Poole To Zuckerberg: You’re Doing It Wrong
An anonymous reader writes "At South by Southwest Interactive 2011 in Austin, Texas this week, 4chan founder Christopher Poole (also known as 'moot') took the stage to talk about various online issues. One of these was how important anonymity is on the Internet and how Facebook CEO Mark Zuckerberg doesn't get it."
Shame he'll not be able to hear how wrong he is through his insulating walls of billions of dollars. In fact it's surprising moot isn't aware of this issue given his similarly vast wealth.

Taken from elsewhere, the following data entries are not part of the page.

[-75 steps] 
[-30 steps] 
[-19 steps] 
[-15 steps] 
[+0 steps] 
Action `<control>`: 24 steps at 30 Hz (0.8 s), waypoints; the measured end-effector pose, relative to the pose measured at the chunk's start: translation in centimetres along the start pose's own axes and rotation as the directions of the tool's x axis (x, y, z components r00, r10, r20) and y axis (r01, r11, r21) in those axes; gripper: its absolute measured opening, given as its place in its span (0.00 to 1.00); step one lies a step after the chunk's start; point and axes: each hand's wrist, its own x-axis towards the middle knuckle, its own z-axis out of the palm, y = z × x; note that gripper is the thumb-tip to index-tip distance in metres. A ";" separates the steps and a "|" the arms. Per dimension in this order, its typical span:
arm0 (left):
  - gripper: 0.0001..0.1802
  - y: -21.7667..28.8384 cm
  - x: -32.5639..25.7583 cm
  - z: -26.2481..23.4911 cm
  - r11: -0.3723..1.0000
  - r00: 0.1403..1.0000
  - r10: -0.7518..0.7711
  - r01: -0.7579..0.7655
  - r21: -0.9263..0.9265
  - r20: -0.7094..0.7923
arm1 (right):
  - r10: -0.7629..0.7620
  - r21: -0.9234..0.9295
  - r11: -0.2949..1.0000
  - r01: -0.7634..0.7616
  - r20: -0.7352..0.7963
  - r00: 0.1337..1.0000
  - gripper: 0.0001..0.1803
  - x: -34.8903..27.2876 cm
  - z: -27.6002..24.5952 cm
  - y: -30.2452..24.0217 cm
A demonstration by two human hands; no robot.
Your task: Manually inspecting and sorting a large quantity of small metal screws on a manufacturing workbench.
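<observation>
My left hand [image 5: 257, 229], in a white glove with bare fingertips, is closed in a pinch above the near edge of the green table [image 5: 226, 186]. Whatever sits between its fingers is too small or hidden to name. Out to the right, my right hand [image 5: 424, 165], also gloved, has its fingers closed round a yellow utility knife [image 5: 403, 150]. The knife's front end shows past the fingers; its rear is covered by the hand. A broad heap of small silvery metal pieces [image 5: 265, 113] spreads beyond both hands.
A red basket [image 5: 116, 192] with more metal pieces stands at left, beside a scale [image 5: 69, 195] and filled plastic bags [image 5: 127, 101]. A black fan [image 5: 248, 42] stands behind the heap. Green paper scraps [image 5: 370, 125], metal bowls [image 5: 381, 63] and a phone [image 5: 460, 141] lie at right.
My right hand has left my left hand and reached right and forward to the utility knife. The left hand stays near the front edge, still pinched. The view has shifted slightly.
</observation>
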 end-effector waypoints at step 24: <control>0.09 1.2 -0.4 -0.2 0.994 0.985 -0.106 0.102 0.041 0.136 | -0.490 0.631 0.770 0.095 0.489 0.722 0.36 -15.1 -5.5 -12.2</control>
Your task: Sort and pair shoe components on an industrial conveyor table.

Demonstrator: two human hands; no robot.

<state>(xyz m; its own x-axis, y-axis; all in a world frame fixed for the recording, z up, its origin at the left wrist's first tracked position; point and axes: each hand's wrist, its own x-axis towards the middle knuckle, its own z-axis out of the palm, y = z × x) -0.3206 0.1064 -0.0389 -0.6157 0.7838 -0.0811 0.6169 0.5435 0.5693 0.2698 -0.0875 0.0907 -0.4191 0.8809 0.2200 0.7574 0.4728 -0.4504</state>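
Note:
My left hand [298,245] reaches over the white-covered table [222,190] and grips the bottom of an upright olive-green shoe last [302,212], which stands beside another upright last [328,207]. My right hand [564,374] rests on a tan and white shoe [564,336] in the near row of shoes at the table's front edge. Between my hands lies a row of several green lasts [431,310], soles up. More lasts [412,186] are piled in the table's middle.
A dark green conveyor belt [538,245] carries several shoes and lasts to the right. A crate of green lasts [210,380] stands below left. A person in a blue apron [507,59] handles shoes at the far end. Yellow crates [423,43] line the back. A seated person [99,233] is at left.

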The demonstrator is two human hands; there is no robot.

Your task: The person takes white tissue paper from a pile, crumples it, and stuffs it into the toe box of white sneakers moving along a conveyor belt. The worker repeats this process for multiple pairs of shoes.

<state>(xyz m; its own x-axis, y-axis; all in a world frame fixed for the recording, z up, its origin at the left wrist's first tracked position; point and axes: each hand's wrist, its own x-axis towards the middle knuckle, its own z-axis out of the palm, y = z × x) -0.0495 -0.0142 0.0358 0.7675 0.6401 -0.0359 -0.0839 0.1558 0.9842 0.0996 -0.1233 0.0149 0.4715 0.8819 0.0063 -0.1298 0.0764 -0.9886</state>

Exactly. Sorry Moot, you have a good point, but Zuckerberg didn't hear you over the sound of how much money he made in the time it took you to make that statement. Moot seems to genuinely care about online anonymity, but Zuckerberg cares about making money and doesn't think twice about selling every piece of info he has on you to anyone who wants it.
Society is a balance between privacy and sharing. When a so-called "social" website decides that everything that goes in the website should be "public by default" that really violates the public/private social balance.
In the absence of strong information/data privacy laws, only a fool would use Facebook to put more than even the basic public details about themselves; you only need take a look at the growing legal, workplace and criminal ramifications to see the end results.
The real tough part is that rabid facebook users can get you listed on Facebook just by "tagging" your photo. So you have to join to even purge the stupid... this is anti-social.
Make sure everyone's vote counts: Verified Voting
This illustrates part of Moot's point, I think; before you can begin to receive his idea, let alone process it, you already know who made the statement, and that has colored your perception in some way (you aren't obviously for or against 4chan, but you clearly know what it is). Anonymity is therefore arguably better for the transmission and sharing of ideas, because each idea is forced/allowed to stand on its own. Obviously there is also a place for credited work, such as peer-reviewed submissions, but I think his position is a strong one.
I think he's missing the point of Facebook a little bit, though; it isn't (at least in my experience) an exchange of ideas or the nexus of a creative endeavor. It's a really fancy online address book.
I don't think 4chan is worthless.
Vulgar, irreverent, mob mentality... Can you honestly say facebook is none of those things? Wouldn't you say that it is all of those things, if you were honest? Is the veneer of "manners" and censorship really so important for its own sake?
Maybe your mom would feel more comfortable in the lie (see what I did there?), but 4chan's /b/ is just as valid a form of human interaction and expression as facebook -- it merely operates by different rules, with different norms, and a different history. To deny that 4chan is important as a feature of the human condition is to deny that anyone has a mental life: the life that we don't blurt out in public for fear of social repercussions. Nevertheless, this aspect of humans does still exist, and you won't make it disappear just because you get rid of 4chan and other anonymous modes of communication. Repression makes things worse, never better.
You do need both -- and you can't assert that 4chan is "worthless" and be self-consistent. Facebook, in all its corporate data-farm glory, is no more legitimately "good" no matter how much less child porn, no matter how much less gore, no matter how popular it is, and no matter how wealthy its owners.
You're a a soft-skulled, sophomoric, self-righteous hypocrite. It doesn't say anything good about /. that you were modded up (why expect an enlightened, objective moderation response from the anonymous internet, though).
Still. Parent remains profoundly inane.
Hah, when you're anonymous it's easier to debate because personal qualities of the people making the arguments are unknown; therefore, the arguments are more likely to stand on their own (although people do speculate).
That "stand behind it" crap is really all just manly-sounding bullshit.
Do you know any previously-closeted gays? Or currently-closed ones that haven't come out to everyone yet?
Have you ever lived in a small community?
Have you ever tried asking friends and family members about something personal and embarrassing to you, like erectile dysfunction? In a restaurant, or at a ball game?
Beyond the rare cases where one is actually threatened with death or imprisonment, social ostracization occurs all the time, and stigmas are attached to practically everything, especially in small communities. These make it difficult, even unbearable, to live openly. I recommend you read these Wiki articles:
http://en.wikipedia.org/wiki/Spiral_of_silence
http://en.wikipedia.org/wiki/Shame_society
http://en.wikipedia.org/wiki/Guilt_society
One can hope for a perfect world where nobody has anything to fear from sharing everything with anyone, but such a world is unrealistic in the extreme.